Dear Michael McKean,

I hereby declare that I am unashamedly besotted with love for you. Why? Because last night, I saw you take a handful of songs by Randy Newman and watched you become a different character with every song, turning each into an exquisitely dimensional one-act play. You were a rumpled everyman one moment. a brassy country western star the next, and, perhaps most memorably, you were a man in search of a lost love so intense in your passion and so distraught over her rejection and still so shamelessly and even angrily dedicated to the aimless pursuit of her that you made me laugh and cry at the same time. You found just exactly the precise conversational tone that makes Newman’s lyrics the brilliant things of beauty they are. And the musicality you brought to each song not only honored Newman but discovered in them nuances – the irony, the wit, the heart and the heartbreak – that must have made Newman smile with that very special sense of pride that an artist must feel when he hears an interpretation that not only gets to the meat of his song but transcends it. You are the most perfect theatrical interpreter of Newman’s songbook I can imagine and, truth be told, I could have watched you forever. I think that what you achieve is precisely what the artists behind Harps and Angels had in mind when they thought of creating this homage to Newman’s body of work. You took those songs and made of them the kind of songs that the musical theater, particularly at this moment in its history, desperately needs. Through the simplest means – the kind that is as natural as breathing to the best actors, when performer and material become one – you performed little feats of magic. I will never forget what you did with “Shame” or “Potholes” or “Old Man” or “Down in New Orleans” or “Big Hat, No Cattle.” They are already part of theater legend, as far as I’m concerned. And I hope that when you get to Broadway – where you and Harps and Angels are clearly headed – you become the talk of the town and win every award within reach and show old New York what Los Angeles was lucky to see first.

Now, I don’t want you to think that you were the only reason to praise the show you’re in.

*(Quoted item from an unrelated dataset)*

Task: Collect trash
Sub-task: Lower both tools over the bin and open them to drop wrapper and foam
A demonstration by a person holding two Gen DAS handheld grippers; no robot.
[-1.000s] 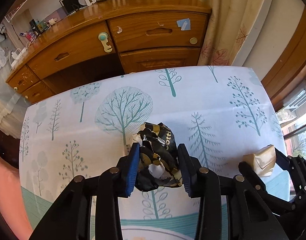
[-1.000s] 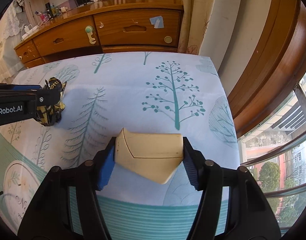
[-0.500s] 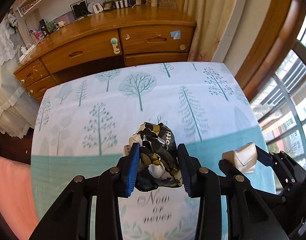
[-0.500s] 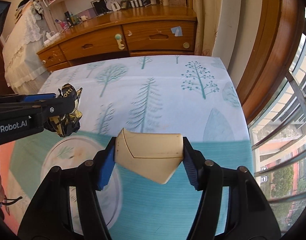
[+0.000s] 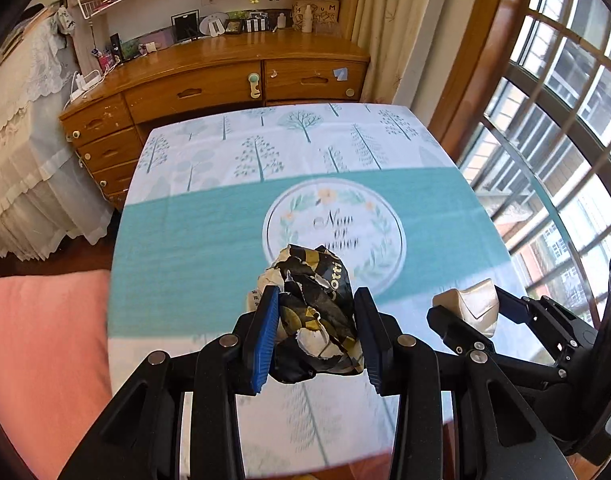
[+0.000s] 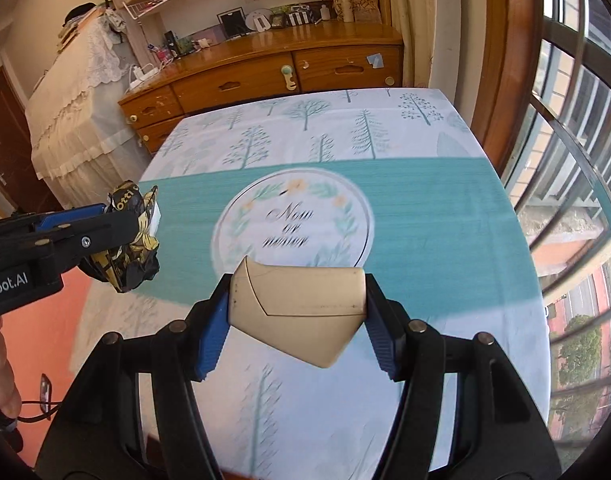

You are getting incredible support. There isn’t an actor who doesn’t connect passionately to the songs he or she is committed to performing.  Since I know her as a serious actor, and whose performance in Doubt was so eloquent, Adriane Lenox was a revelation. Her mournful rendition of “Louisiana 1927” was genuinely haunting, but her sassy angel in America in “God’s Song” and “Harps and Angels” was delicious, and the simplicity with which she delivered “You’ve Got a Friend in Me” gave it a freshness I didn’t imagine was possible.  And I also loved the gently limpid duet between you and her at the end of “Sail Away.”  Matthew Saldivar, who made Billis his very own in the LA production of South Pacific, is a knockout. The way his working class hero went from the comic “Birmingham” to the touching love song, “Marie,” which he sings to his sleeping wife, was especially good, but everything he did was charged with humor and, dare I say it, palpable sexuality. And his “Short People” was hilarious. Storm Large sang “I Think It’s Going to Rain Today” as if it’s never been sung before, and I can’t think of a higher compliment, but it was with her version of “You Can Leave Your Hat On” that her ample beauty really came into play, and she was a perfect object of your love in “Shame.”  Ryder Bach is theatrically vivid and just plain damned funny, and still knows how to create a character and tell a story musically through that character as well as you and everyone else does.  It may just be that, at this stage, he pushes a bit too much for the comedy instead of finding it within himself. I’ve come to Katey Sagal last. Now I wasn’t surprised that she has a powerful voice since she was originally a Harlette, and singing back-up to Bette Midler is no easy task; nor was I surprised that she has a strong stage presence,  but what Harps and Angels needs – and what it gets in spades from you and the others – is the sense that the songs come from the gut of each character, and Ms. Sagal lets too much of it come from her throat. And yet, having said that, she did build, with fine dramatic flourish, “Great Nations of Europe” and “A Few Words in Defense of Our Country” to rousing climaxes.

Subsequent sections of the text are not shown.